Тщетно я и Никитин, свесившись с башни, а Гадючка почти совсем вывалившись из своего переднего люка, напрягали слух, но больше ни одной цельной фразы уловить не удалось, хотя этот, голос, вырывавшийся из тесного радиорупора, точно волной прибоя захлестывая горящий город и, как магнит, притягивая к себе многоголовый, застывший на улице живой поток, покрывал грохот канонады. Мы, не шевелясь, продолжали жадно слушать, ловя отдельные слова, вдруг доносившиеся ясно и чётко, как будто говоривший был совсем рядом, где-то за стеной дома или даже на балконе.
- Во, чуете? - то и дело обращается к нам снизу Гадючка, с таким довольным видом, точно каждое слово вождя, которое долетает до нас, подтверждает то, что наш механик давно говорил нам, но мы ему тогда не верили, сомневались и сейчас должны чувствовать себя посрамлёнными. Это же самое я замечаю в выражении лиц многих окружающих нас людей, торжествующе обменивающихся взглядами друг с другом, нетерпеливо ищущих глазами кого-то в толпе, кто должен быть посрамлён. Но посрамлённых что-то незаметно. Все оглядываются с довольным видом.
- Федька! - громко кричит кому-то красноармеец, высунувшись из шофёрской кабинки стоявшей впереди нас трехтонки. - Что я тебе говорил?

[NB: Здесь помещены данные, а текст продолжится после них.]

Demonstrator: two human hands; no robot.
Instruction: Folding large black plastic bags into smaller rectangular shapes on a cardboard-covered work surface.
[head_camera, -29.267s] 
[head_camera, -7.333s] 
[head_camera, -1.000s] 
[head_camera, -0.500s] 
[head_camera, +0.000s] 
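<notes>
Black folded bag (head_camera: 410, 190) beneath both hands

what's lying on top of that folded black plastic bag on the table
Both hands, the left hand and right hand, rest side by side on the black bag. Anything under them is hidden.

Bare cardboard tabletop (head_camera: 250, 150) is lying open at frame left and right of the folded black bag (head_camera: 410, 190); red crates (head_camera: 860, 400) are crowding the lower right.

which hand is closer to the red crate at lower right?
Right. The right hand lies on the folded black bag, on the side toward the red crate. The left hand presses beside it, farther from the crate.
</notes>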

Меня волнует, что люди услышали ещё что-то очень важное, что я пропустил, мне хочется крикнуть, спросить: "Что, что такое товарищ Сталин сказал?", но мне кажется, что самое главное я услышал, и я тоже ловлю себя на том, что ищу, с кем бы переглянуться радостным взглядом, сказать: "А ведь мы были правы!"

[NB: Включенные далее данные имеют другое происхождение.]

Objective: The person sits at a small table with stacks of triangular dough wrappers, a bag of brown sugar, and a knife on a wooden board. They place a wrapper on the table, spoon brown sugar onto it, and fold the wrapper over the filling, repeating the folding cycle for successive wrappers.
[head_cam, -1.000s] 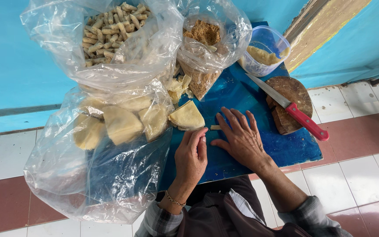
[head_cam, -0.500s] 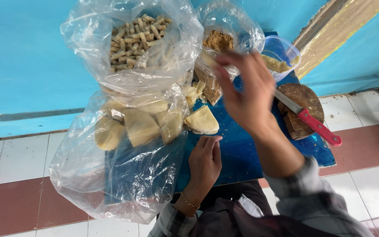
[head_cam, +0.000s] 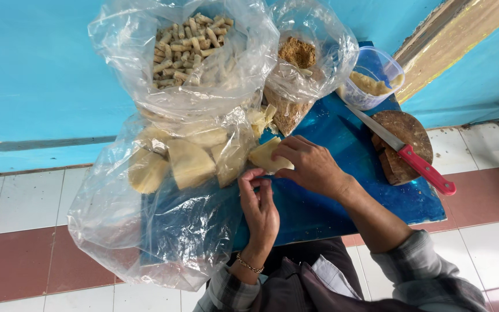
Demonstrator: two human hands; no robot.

"Ну, конечно, иначе и быть не может, это же ясно", - безмолвно отвечает мне Никитин с тем чувством уверенности во всём том, что он делает, которое перед боем в перепалках с Гадючкой он выражает обыкновенно добродушной улыбкой атлета, как бы говорящей: "Мне же все-таки с башни больше видно, чем тебе из твоей нижней щели".
Оглядываюсь, ищу Кривулю. В башне второго танка его не видно. Из неё вытягивается, выставив вперёд ухо, только один башнёр. Не пойму, где Кривуля. Не сидит же он внизу? Увидел я его, когда передача уже закончилась и замерший на улице поток зашевелился, забурлил. Вынырнув из-за грузовой машины, сияющий, с растрёпанным чубом, он вскочил на борт моего танка и прокричал мне прямо в ухо:
- Вперёд, за нашу победу!
Оказалось, что он как-то ухитрился пробраться к самому рупору и прослушал почти всю передачу грамзаписи вчерашнего выступления товарища Сталина.
- Ну, что, что? - спросил я.
Так я же сказал уже: "Вперёд, за нашу победу!" А паникеров надо за шиворот брать. Смысл речи такой.